# Tenon Cutters?



## Chip_365

Do any of you have any thoughts or preferences on tenon cutters for making rustic twig / log furniture?

I've no experience with these but would like to try it out but am not sure which set to get first and or if both are needed long term, as different tools for different jobs?

Choices I've been looking at are the Veritas tenon cutters at Lee Valley Tools perhaps the kit of 3 (quite expensive for me)

http://www.leevalley.com/garden/page.aspx?c=2&p=42299&cat=2,2180,41007

or the Logman Log Furniture Tenon Maker from Baileys' (more affordable but needs a router, so nearly the same as the Veritas)

http://www.baileysonline.com/itemdetail.asp?item=16500&catID=


Also is this the right forum for furniture making or could Arborsite benefit from a specific furniture making forum?

Thank you for any experiences or reviews.

Chip.


----------



## carvinmark

I build log furniture and had a friend make my tennon cutter head for me because I don't like the cone shape tennon and the one with the router looks to flimsy. Mine has a home made pneumatic feed system and can tennon up to a 5,1/2" dia log. It has an industerial 7 hp electric motor. Takes about 5 seconds per tennon. Cost for the cutter head alone was 950.00, for me, money well spent. I shopped around for a tennon cutter for about a year before I decided I would have to have one built to my specs. Wish I had a pic for you, I'll try to get one today.


----------



## Adkpk

carvinmark said:


> I build log furniture and had a friend make my tennon cutter head for me because I don't like the cone shape tennon and the one with the router looks to flimsy. Mine has a home made pneumatic feed system and can tennon up to a 5,1/2" dia log. It has an industerial 7 hp electric motor. Takes about 5 seconds per tennon. Cost for the cutter head alone was 950.00, for me, money well spent. I shopped around for a tennon cutter for about a year before I decided I would have to have one built to my specs. Wish I had a pic for you, I'll try to get one today.

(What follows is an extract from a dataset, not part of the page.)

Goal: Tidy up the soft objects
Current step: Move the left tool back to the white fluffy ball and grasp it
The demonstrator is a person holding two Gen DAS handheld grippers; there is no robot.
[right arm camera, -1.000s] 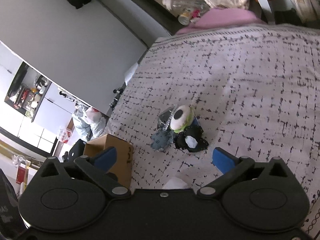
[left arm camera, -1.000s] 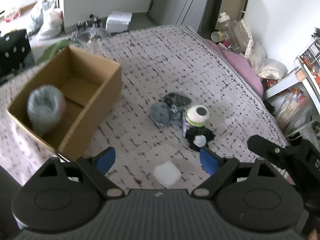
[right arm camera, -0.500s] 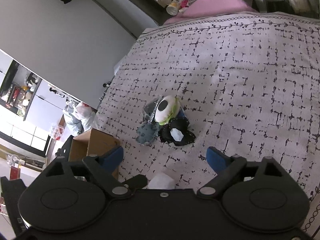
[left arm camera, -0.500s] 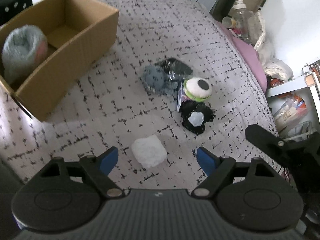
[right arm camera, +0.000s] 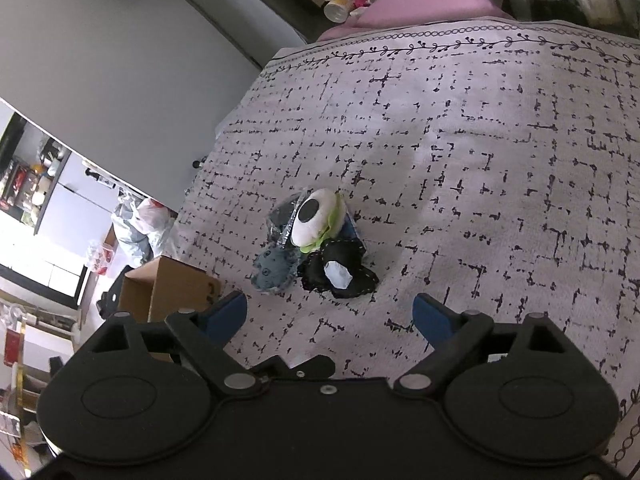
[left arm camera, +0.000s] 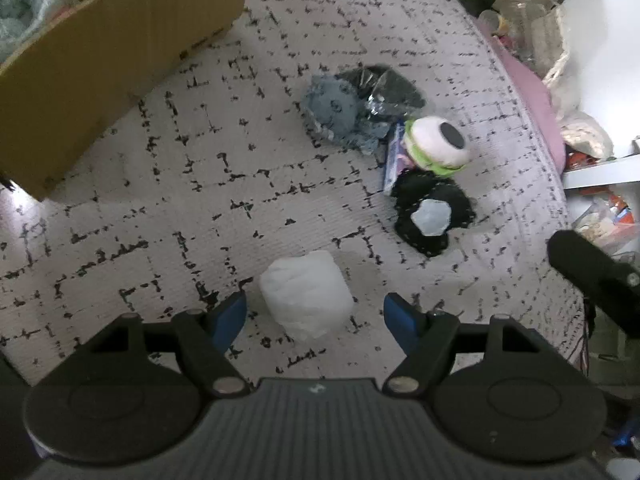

Umm, pic of that would be nice. 

My brother has the Lee valley tenon cutters. They are good quality. I have the Tenon maker form Baileys. It gets the job done but then you need to clean up the tenons. Leaves pretty narely spiral. I clean it up on my belt sanded mounted in the vise. Works fine. If I was working on something I really needed to get right I would use both. The tenon maker to reduce the size of the log and Lee Valley to smooth it.


----------



## sawyerDave

*Veritas are easy to use...*

And don't take up much space. You might want to do a google search for these online, you might find them a little cheaper, or wait for the woodworking show to come to your area, they might have them on sale!


----------



## carvinmark

Sorry guys, been trying to post some pics, no luck. Will try to sort it out tomorrow


----------



## stonykill

I have the Lee Valley tenon cutters, well at least a few sizes. They are great, top quality and easy to use. I always use mine with an antique brace, antho I'm sure a drill would be fine. It just seems wrong to use power tools to make twig furniture...ya know....


----------



## big daddio

i bought the 1 inch veritas tenon cutter. has been quite handy for small slab benches. it has performed well even with cured out sourwood. got some locust and hickory i'm gonna use next.


----------



## carver36

*Tennon Cutters*

Don't know much about tennon cutters, i have a small one to use with my router. I did notice in the lattest Craftsman Catalog that they have some listed in thier lumberjack tool section, prices didn't seem too bad.
Carver


----------



## mtlogfurniture

*Tenon Cutter*



carvinmark said:


> I build log furniture and had a friend make my tennon cutter head for me because I don't like the cone shape tennon and the one with the router looks to flimsy. Mine has a home made pneumatic feed system and can tennon up to a 5,1/2" dia log. It has an industerial 7 hp electric motor. Takes about 5 seconds per tennon. Cost for the cutter head alone was 950.00, for me, money well spent. I shopped around for a tennon cutter for about a year before I decided I would have to have one built to my specs. Wish I had a pic for you, I'll try to get one today.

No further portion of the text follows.